People v. De Georgio

185 Cal. App. 2d 413, 8 Cal. Rptr. 295, 1960 Cal. App. LEXIS 1519
CourtCalifornia Court of Appeal
DecidedOctober 18, 1960
DocketCrim. 3634
StatusPublished
Cited by23 cases

This text of 185 Cal. App. 2d 413 (People v. De Georgio) is published on Counsel Stack Legal Research, covering California Court of Appeal primary law. Counsel Stack provides free access to over 12 million legal documents including statutes, case law, regulations, and constitutions.

Bluebook
People v. De Georgio, 185 Cal. App. 2d 413, 8 Cal. Rptr. 295, 1960 Cal. App. LEXIS 1519 (Cal. Ct. App. 1960).

Opinion

KAUFMAN, P. J.

This is an appeal from a judgment of conviction entered on a jury verdict finding the appellant, Pierre De Georgio, guilty of kidnapping and armed robbery, and from the order denying the motion for a new trial. It is argued that the judgment must be reversed because: (1) The court erroneously admitted evidence of other offenses and deprived the appellant of his privilege against self-incrimination, and (2) the court allowed the indictment to *416 be changed after all of the evidence had been presented, and (3) the evidence does not sustain the judgment as to Count I, Count III and Count IV, and (4) the court refused appellant’s proffered instructions on extortion, and (5) prejudicial remarks of the counsel for the codefendant.

About 11:30 a. m. on July 30, 1958, Mrs. Margaret Taylor was a patient at the office of her dentist, Dr. Albert Selleek, on the twenty-first floor of 450 Sutter Street in San Francisco. Suddenly, Mrs. Taylor and the doctor heard a scream coming from the reception room. The door burst open and the appellant entered with a drawn gun, while Mrs. Blake, the doctor’s assistant, was dragged in on the floor by Fred Eglip, the codefendant, who had a knife. The doctor was tied into the 'dental chair, while Mrs. Taylor was bound and gagged on the floor; Mrs. Blake was also tied into a chair. The appellant threatened the doctor and told him they had already kidnapped Mrs. Selleek and would cut her up if their demands for money were not met. The doctor gave them $340 out of his wallet and about $800 from the safe which was opened by Mrs. Blake.
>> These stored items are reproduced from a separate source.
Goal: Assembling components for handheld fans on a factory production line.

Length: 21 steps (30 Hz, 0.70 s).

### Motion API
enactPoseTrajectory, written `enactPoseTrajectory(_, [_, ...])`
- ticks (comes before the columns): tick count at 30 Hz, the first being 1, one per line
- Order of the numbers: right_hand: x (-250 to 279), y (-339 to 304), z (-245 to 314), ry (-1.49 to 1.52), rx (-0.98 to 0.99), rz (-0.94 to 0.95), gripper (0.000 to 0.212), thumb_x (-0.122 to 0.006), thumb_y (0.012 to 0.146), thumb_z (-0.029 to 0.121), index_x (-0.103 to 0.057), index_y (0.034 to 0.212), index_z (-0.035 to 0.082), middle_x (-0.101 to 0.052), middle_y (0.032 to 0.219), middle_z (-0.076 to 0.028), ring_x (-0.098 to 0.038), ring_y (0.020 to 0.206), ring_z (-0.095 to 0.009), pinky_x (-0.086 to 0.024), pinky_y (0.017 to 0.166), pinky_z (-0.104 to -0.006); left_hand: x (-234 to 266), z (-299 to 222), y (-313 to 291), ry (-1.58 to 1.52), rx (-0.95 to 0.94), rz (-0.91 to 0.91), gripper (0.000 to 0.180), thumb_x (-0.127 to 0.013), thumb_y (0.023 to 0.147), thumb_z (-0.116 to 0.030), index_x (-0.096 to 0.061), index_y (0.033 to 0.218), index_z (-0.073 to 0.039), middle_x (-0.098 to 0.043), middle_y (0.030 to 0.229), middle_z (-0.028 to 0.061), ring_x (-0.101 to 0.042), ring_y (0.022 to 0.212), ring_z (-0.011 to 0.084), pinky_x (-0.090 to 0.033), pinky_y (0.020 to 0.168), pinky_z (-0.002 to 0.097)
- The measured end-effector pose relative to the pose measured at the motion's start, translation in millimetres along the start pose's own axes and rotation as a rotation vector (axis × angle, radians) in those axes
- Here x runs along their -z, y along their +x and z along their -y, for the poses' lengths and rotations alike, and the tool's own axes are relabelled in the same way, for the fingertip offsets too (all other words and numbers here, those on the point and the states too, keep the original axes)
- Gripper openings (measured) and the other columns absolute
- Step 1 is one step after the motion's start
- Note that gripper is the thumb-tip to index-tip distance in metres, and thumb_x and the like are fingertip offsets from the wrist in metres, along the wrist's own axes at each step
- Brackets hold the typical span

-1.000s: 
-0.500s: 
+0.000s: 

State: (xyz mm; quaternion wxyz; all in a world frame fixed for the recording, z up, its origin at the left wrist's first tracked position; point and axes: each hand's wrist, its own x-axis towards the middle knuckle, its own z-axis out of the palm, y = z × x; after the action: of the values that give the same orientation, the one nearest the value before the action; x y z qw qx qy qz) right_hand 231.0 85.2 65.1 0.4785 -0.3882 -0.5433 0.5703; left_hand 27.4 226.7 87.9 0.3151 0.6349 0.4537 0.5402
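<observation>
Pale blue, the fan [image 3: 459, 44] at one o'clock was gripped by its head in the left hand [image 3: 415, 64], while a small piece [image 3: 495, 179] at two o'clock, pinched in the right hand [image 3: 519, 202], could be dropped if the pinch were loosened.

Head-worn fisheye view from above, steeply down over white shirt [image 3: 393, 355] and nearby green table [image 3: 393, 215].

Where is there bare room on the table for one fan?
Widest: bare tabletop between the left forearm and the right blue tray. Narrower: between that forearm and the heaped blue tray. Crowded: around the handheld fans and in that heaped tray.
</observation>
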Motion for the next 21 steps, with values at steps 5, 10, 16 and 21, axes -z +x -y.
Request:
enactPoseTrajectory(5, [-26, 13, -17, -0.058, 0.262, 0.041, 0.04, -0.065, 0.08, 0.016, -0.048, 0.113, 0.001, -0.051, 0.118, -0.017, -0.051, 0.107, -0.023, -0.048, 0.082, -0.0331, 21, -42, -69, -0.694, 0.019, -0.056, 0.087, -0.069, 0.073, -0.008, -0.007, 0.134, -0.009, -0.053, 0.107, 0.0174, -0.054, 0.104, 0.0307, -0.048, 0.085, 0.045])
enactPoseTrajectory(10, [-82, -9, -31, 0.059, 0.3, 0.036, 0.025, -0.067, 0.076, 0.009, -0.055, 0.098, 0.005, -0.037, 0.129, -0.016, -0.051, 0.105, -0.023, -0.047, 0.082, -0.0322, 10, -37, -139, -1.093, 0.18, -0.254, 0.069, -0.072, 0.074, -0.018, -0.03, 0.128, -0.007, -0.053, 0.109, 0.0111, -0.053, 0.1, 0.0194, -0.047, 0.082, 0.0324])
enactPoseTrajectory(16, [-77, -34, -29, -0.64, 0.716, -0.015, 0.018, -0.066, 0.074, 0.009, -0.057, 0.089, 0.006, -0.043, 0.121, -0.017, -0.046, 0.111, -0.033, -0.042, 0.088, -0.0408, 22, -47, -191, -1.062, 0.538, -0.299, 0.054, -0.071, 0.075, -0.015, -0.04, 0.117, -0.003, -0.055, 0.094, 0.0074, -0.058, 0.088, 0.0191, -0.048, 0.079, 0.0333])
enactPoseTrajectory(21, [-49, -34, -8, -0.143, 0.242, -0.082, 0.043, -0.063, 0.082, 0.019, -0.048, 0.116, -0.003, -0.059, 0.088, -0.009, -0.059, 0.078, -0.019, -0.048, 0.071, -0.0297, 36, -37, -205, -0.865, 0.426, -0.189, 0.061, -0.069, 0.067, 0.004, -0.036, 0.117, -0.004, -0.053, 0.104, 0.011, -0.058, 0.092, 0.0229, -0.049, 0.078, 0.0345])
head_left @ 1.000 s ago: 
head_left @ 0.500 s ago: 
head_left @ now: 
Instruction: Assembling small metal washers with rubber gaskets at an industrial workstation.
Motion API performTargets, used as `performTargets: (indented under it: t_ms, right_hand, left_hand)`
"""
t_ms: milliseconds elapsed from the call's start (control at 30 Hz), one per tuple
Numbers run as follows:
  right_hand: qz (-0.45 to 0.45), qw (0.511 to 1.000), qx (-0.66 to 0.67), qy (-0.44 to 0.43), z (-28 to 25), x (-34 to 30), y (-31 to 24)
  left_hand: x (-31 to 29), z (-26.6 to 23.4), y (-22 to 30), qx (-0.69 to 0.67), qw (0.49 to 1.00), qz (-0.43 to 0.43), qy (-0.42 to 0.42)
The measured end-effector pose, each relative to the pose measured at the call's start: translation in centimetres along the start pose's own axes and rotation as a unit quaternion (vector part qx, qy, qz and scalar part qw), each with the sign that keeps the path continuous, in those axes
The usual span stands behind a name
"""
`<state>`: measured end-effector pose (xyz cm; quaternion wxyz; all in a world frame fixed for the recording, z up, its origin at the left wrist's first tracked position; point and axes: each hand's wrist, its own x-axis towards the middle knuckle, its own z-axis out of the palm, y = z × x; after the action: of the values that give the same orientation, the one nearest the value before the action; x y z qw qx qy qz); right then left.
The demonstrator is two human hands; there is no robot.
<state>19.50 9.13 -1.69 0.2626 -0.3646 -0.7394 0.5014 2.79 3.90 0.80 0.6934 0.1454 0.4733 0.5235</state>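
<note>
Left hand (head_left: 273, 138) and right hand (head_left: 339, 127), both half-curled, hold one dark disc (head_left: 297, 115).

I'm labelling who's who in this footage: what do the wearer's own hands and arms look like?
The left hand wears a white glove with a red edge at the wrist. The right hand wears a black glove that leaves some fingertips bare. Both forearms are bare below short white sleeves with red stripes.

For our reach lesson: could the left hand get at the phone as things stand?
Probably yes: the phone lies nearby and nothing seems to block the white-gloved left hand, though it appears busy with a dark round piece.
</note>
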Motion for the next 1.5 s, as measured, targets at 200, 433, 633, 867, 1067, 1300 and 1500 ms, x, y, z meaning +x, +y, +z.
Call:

As the two men continued to harass the doctor and demand $4,000, Mrs. Taylor said:

“I have $1,500 in my cheeking account, and I’ll write a cheek for that amount if you will let the doctor alone and let us go and not harm us, and let Mrs. Selleek alone, and let her go.”

Mrs. Taylor was untied and the doctor was ordered to write a check for $800 payable to Mrs. Taylor and to be cashed by her when she got the money from her checking account. Mrs. Taylor was ordered to go to the bank with the appellant while Eglip remained to guard the doctor and Mrs. Blake, with instructions to kill both of them if the appellant did not return in half an hour. Just before Mrs. Taylor and the appellant left, the two robbers took about $35 from Mrs. Taylor’s purse and $20 from Mrs. Blake.

The defendant put his gun in his belt and left with Mrs. Taylor. On the way to the elevator, he said to her: “Don’t make any fuss in the elevator; don’t attract attention, don’t say anything.” He also warned her that two friends of his were downstairs and would be watching and following them in a green Chrysler during the entire transaction. Mrs. Taylor, however, did not at any time see anyone following .them. They took a cab to the main branch of American Trust at 364 California Street. As they started toward the *417 entrance to the bank, the appellant told Mrs. Taylor he would kill her if she tried to trick him and instructed her to get the money in $100 bills. At the bank, Mrs. Taylor cashed Dr. Selleck’s $800 check and cashed one of her own for $1,500. After they left the bank, Mrs. Taylor suggested that they go to the El Prado in the Plaza Hotel to make the telephone call to Dr. Selleek’s office. Mrs. Taylor had a luncheon engagement at the El Prado with her husband and hoped to be rescued. En route in a taxicab, defendant demanded and received twenty-three $100 bills from Mrs. Taylor.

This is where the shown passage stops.